[Exercise prompt]
Report every line of the material that contains the string "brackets".

[Given data]
__________________________________________________

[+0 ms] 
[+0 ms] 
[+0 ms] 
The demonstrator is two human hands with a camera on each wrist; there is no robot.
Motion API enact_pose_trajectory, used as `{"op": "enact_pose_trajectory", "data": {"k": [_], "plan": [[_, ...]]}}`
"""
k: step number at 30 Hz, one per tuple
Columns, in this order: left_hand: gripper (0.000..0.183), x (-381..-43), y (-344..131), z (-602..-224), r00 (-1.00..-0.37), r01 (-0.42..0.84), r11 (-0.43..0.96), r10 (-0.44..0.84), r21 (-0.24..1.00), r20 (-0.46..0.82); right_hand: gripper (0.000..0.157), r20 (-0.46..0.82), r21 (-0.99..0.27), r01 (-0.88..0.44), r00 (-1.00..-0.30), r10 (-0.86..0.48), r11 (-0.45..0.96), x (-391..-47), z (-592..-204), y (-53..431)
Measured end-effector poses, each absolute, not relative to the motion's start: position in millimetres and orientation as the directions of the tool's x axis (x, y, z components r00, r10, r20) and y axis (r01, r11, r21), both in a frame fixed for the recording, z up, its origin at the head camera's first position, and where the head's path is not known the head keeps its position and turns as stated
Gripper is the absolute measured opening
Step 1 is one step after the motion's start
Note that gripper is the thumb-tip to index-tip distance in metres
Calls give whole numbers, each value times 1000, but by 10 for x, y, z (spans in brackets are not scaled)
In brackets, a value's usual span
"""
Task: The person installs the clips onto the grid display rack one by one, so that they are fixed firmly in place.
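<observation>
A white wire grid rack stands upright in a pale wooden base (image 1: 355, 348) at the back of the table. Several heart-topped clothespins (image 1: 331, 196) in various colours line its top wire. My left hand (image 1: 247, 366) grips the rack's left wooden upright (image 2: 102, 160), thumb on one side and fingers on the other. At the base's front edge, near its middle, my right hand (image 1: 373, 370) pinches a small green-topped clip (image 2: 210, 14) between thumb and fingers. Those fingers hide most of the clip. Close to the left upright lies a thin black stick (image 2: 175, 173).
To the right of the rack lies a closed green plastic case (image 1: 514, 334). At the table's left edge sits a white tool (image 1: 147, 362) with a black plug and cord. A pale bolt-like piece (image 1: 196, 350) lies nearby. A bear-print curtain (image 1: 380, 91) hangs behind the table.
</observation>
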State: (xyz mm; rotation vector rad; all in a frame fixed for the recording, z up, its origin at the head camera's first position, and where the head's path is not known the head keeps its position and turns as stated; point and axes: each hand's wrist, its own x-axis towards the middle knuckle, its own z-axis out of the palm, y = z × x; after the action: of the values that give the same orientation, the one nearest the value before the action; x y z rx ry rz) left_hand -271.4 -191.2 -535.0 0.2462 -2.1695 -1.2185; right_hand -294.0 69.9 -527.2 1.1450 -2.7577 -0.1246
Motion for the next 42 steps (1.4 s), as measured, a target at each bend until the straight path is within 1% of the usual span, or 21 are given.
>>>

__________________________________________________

[Answer to this exercise]
Calls give whole numbers, each value times 1000, but by 10 for x, y, z (spans in brackets are not scaled)
In brackets, a value's usual span

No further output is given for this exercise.